# WORK ITEM
Take the listing below and print exactly the lines starting at the line containing "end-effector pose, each" and ending at the line containing "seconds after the", both ends included, and no others.

# COLLECTED MATERIAL

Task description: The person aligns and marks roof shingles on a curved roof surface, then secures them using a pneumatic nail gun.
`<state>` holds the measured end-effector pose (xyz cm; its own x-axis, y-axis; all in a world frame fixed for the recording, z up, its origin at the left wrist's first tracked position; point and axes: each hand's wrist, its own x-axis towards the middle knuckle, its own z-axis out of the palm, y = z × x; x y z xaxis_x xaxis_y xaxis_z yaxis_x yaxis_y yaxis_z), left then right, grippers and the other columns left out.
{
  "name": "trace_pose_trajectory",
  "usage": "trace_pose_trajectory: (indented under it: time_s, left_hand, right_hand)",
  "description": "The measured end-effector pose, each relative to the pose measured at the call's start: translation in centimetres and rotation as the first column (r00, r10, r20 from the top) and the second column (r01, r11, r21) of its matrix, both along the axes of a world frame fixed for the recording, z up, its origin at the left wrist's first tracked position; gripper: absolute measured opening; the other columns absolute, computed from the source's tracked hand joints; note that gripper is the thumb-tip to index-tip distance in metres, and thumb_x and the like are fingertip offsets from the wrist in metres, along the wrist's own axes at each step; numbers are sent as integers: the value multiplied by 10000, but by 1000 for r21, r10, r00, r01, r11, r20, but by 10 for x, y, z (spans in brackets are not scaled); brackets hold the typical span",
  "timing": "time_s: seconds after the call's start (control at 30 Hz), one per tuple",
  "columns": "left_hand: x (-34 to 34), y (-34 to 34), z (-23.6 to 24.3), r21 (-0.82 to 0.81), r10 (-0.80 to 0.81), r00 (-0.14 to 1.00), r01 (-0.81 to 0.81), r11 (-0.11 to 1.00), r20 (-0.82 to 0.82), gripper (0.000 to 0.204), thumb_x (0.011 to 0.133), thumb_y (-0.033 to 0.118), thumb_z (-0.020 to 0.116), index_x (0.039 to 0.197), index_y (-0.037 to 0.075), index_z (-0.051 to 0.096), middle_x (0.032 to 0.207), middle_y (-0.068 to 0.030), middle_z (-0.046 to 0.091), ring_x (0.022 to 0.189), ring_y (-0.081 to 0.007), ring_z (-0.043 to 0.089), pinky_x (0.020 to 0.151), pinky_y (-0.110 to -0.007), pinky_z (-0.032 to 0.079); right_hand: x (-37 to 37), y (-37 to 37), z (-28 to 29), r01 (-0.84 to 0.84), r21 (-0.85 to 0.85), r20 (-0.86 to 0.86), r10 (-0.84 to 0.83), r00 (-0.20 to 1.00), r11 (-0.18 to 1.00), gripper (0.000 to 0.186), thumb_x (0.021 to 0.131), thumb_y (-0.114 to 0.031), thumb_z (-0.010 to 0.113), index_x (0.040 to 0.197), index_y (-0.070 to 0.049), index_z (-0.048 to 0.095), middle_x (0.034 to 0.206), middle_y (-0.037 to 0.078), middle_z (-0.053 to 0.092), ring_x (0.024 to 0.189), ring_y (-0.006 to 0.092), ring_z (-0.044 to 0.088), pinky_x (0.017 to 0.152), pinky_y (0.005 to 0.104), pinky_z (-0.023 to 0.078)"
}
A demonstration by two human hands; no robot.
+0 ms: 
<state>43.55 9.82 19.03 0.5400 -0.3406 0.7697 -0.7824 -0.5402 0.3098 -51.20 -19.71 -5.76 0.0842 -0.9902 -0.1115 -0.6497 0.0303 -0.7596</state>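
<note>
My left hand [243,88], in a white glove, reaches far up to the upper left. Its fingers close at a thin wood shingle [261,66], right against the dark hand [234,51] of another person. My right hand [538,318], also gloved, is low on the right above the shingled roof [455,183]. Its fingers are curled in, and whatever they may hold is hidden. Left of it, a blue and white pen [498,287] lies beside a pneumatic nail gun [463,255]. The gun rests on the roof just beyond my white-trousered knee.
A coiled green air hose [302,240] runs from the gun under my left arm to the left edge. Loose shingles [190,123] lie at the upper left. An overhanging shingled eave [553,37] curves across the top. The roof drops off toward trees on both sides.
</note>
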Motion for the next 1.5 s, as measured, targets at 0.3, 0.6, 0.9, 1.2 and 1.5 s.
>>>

# ANSWER SPACE
  "description": "The measured end-effector pose, each relative to the pose measured at the call's start: translation in centimetres and rotation as the first column (r00, r10, r20 from the top) and the second column (r01, r11, r21) of its matrix, both along the axes of a world frame fixed for the recording, z up, its origin at the left wrist's first tracked position; gripper: absolute measured opening; the other columns absolute, computed from the source's tracked hand joints; note that gripper is the thumb-tip to index-tip distance in metres, and thumb_x and the like are fingertip offsets from the wrist in metres, along the wrist's own axes at each step; numbers are sent as integers: the value multiplied by 10000, but by 1000 for r21, r10, r00, r01, r11, r20, but by 10 for x, y, z (spans in brackets are not scaled); brackets hold the typical span",
  "timing": "time_s: seconds after the call's start (control at 30 Hz), one per tuple",

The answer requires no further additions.